Schoonbeek Rosanne C, Workum Jessica D, Schuit Stephanie C E, Hoekman Anne H, Mehri Tarannom, Doornberg Job N, van der Laan Tom P, Bootsma-Robroeks Charlotte M H H T
Department of Otolaryngology - Head and Neck Surgery, University Medical Centre Groningen, Groningen, The Netherlands
Department of Medical Information Technology, University Medical Centre Groningen, Groningen, The Netherlands.
BMJ Open. 2025 Sep 4;15(9):e099301. doi: 10.1136/bmjopen-2025-099301.
To compare the quality and time efficiency of physician-written summaries with customised large language model (LLM)-generated medical summaries integrated into the electronic health record (EHR) in a non-English clinical environment.
Cross-sectional non-inferiority validation study.
Tertiary academic hospital.
52 physicians from 8 specialties at a large Dutch academic hospital participated, either in writing summaries (n=42) or evaluating them (n=10).
Physician writers wrote summaries of 50 patient records. LLM-generated summaries were created for the same records using an EHR-integrated LLM. An independent, blinded panel of physician evaluators compared physician-written summaries to LLM-generated summaries.
Primary outcome measures were completeness, correctness and conciseness (on a 5-point Likert scale). Secondary outcomes were preference and trust, and time to generate either the physician-written or LLM-generated summary.
The completeness and correctness of LLM-generated summaries did not differ significantly from physician-written summaries. However, LLM summaries were less concise (3.0 vs 3.5, p=0.001). Overall evaluation scores were similar (3.4 vs 3.3, p=0.373), with 57% of evaluators preferring LLM-generated summaries. Trust in both summary types was comparable, and interobserver variability showed excellent reliability (intraclass correlation coefficient 0.975). Physicians took an average of 7 min per summary, while LLMs completed the same task in just 15.7 s.
LLM-generated summaries are comparable to physician-written summaries in completeness and correctness, although slightly less concise.

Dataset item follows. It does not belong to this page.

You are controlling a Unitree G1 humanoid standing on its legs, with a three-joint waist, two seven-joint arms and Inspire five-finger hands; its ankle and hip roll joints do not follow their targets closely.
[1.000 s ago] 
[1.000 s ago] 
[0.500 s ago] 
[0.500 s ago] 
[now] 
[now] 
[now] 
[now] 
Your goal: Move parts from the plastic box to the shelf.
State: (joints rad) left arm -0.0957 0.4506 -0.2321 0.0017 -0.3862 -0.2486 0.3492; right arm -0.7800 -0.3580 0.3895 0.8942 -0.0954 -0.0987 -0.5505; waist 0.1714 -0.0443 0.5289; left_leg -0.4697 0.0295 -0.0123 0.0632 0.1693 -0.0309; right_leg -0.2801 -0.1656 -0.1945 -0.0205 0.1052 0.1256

With a clear time-saving benefit, LLMs could help reduce clinicians' administrative burden without compromising summary quality.
在非英语临床环境中,比较医生撰写的总结与集成到电子健康记录(EHR)中的定制大语言模型(LLM)生成的医学总结的质量和时间效率。
横断面非劣效性验证研究。
三级学术医院。
荷兰一家大型学术医院的8个专业的52名医生参与,其中42名撰写总结,10名评估总结。
医生撰写50份患者记录的总结。使用集成在EHR中的LLM为相同记录生成LLM总结。一个独立的、不知情的医生评估小组将医生撰写的总结与LLM生成的总结进行比较。
主要结局指标为完整性、正确性和简洁性(采用5分李克特量表)。次要结局指标为偏好和信任,以及生成医生撰写或LLM生成总结的时间。
LLM生成的总结的完整性和正确性与医生撰写的总结没有显著差异。然而,LLM总结的简洁性较差(3.0对3.5,p=0.001)。总体评估得分相似(3.4对3.3,p=0.373),57%的评估者更喜欢LLM生成的总结。对两种总结类型的信任程度相当,观察者间的变异性显示出极好的可靠性(组内相关系数0.975)。医生撰写每份总结平均需要7分钟,而LLM只需15.7秒就能完成相同任务。
LLM生成的总结在完整性和正确性方面与医生撰写的总结相当,尽管简洁性略差。LLM具有明显的省时优势,可以帮助减轻临床医生的管理负担,而不影响总结质量。